● Work instructions: Your output should be the line with "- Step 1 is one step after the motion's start" followed by every remaining line of the entries, reproduced exactly.

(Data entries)
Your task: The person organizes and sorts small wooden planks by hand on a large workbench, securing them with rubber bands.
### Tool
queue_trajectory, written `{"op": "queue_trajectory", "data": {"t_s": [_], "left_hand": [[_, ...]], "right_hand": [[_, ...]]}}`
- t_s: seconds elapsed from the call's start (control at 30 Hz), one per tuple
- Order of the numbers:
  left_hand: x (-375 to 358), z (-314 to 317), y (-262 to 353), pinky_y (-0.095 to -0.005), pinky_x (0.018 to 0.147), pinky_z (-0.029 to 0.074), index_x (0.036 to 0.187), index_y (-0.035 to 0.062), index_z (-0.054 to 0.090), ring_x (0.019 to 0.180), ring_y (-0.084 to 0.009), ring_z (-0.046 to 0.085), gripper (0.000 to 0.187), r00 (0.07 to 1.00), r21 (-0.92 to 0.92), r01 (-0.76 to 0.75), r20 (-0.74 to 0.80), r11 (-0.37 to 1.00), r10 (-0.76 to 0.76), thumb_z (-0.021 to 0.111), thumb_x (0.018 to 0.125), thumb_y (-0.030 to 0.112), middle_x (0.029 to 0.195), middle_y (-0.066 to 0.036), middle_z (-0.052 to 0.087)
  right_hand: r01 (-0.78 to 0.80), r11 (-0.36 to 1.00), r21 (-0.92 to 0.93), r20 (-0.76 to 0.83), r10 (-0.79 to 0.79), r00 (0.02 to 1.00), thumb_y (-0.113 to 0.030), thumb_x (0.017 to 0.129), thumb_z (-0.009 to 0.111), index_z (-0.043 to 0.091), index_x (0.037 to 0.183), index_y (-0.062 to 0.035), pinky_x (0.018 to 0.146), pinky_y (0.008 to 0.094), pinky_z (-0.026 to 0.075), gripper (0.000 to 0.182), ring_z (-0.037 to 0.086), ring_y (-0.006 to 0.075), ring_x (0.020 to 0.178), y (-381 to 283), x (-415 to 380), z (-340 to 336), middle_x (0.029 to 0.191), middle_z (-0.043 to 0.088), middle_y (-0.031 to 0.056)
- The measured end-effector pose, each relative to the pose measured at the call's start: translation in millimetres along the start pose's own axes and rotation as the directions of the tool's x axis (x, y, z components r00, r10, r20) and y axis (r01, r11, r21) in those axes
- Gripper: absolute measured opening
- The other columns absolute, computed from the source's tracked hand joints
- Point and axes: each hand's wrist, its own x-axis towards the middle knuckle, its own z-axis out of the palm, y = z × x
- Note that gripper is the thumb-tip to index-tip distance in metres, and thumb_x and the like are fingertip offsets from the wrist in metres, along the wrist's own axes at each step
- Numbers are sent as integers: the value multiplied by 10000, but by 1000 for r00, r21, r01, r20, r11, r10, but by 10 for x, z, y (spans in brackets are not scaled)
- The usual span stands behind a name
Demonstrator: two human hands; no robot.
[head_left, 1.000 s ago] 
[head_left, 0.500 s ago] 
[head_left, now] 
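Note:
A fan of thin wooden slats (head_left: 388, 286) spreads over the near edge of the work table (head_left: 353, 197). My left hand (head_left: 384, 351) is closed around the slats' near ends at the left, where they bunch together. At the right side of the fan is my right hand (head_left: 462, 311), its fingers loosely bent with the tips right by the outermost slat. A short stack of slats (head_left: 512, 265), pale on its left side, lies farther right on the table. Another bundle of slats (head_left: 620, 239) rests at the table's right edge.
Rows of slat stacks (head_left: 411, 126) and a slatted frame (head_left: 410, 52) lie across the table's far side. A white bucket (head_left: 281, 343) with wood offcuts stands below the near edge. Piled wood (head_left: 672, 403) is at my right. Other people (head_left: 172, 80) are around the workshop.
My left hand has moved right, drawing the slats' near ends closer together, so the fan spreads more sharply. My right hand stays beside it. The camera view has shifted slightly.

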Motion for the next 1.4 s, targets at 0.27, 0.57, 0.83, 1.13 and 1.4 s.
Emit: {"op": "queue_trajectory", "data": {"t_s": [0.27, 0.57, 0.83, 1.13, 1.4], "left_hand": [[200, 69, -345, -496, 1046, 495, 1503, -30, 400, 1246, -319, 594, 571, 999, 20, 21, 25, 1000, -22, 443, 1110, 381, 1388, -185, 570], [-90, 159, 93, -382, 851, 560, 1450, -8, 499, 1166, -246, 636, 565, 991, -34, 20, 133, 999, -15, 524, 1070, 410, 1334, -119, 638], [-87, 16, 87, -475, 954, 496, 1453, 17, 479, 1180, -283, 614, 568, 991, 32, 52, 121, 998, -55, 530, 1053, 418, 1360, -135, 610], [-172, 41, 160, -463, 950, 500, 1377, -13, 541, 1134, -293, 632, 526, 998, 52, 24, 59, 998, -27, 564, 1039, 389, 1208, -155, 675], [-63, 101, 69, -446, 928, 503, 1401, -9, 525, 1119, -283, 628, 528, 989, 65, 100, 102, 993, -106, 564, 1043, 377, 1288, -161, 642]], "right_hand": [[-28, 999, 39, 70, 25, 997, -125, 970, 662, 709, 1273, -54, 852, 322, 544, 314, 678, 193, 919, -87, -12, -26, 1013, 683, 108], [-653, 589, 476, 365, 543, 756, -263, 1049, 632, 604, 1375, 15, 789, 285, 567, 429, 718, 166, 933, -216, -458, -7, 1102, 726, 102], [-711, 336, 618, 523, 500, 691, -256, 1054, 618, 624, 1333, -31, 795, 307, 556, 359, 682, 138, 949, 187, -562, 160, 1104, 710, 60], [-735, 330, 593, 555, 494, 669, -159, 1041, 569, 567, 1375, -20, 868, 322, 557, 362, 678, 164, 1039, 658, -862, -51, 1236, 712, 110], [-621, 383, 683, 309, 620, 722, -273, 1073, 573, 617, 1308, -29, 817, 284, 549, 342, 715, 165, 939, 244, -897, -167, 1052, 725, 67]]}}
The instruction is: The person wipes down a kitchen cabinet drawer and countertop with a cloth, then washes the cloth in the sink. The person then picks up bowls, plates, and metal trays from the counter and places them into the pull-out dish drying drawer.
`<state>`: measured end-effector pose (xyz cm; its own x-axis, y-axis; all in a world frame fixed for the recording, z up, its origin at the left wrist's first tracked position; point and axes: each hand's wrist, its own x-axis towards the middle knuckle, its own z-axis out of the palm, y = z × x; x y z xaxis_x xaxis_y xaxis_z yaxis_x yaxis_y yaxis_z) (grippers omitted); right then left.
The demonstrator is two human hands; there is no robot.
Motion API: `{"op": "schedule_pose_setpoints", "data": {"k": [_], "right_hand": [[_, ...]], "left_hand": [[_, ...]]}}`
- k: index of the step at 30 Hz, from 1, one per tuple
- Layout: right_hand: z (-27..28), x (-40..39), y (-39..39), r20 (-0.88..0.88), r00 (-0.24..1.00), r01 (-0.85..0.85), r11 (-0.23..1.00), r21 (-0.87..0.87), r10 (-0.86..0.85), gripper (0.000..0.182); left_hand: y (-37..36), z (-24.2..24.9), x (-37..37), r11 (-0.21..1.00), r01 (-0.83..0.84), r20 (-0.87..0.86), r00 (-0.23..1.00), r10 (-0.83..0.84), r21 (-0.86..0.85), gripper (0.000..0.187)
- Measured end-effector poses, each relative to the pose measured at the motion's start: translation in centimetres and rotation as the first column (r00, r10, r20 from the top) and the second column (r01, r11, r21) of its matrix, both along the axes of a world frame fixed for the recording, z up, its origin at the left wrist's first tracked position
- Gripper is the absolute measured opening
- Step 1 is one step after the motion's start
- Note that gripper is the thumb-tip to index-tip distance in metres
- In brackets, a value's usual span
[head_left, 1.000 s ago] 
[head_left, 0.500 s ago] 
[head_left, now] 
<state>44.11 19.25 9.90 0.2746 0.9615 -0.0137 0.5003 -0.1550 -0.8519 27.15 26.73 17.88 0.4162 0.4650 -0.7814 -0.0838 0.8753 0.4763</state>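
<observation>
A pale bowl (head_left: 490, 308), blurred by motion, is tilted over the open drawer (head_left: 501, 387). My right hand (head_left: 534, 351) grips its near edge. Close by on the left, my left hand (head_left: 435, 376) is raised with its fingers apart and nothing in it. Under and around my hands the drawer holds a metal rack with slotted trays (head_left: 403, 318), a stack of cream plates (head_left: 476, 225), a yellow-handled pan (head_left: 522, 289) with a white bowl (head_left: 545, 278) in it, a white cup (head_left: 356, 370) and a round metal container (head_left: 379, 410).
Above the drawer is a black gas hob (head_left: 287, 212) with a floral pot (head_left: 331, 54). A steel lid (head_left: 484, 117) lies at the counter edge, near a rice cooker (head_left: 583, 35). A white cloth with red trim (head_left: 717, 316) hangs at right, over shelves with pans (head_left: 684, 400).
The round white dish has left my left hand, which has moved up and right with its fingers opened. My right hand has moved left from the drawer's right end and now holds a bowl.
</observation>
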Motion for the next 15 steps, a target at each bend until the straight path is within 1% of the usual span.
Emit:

● Task answer:
- Step 1 is one step after the motion's start
- Note that gripper is the thumb-tip to index-tip distance in metres
- In brackets, a value's usual span
[head_left, 1.000 s ago] 
[head_left, 0.500 s ago] 
[head_left, now] 
<state>44.11 19.25 9.90 0.2746 0.9615 -0.0137 0.5003 -0.1550 -0.8519 27.15 26.73 17.88 0.4162 0.4650 -0.7814 -0.0838 0.8753 0.4763</state>
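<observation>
A pale bowl (head_left: 490, 308), blurred by motion, is tilted over the open drawer (head_left: 501, 387). My right hand (head_left: 534, 351) grips its near edge. Close by on the left, my left hand (head_left: 435, 376) is raised with its fingers apart and nothing in it. Under and around my hands the drawer holds a metal rack with slotted trays (head_left: 403, 318), a stack of cream plates (head_left: 476, 225), a yellow-handled pan (head_left: 522, 289) with a white bowl (head_left: 545, 278) in it, a white cup (head_left: 356, 370) and a round metal container (head_left: 379, 410).
Above the drawer is a black gas hob (head_left: 287, 212) with a floral pot (head_left: 331, 54). A steel lid (head_left: 484, 117) lies at the counter edge, near a rice cooker (head_left: 583, 35). A white cloth with red trim (head_left: 717, 316) hangs at right, over shelves with pans (head_left: 684, 400).
The round white dish has left my left hand, which has moved up and right with its fingers opened. My right hand has moved left from the drawer's right end and now holds a bowl.
</observation>
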Motion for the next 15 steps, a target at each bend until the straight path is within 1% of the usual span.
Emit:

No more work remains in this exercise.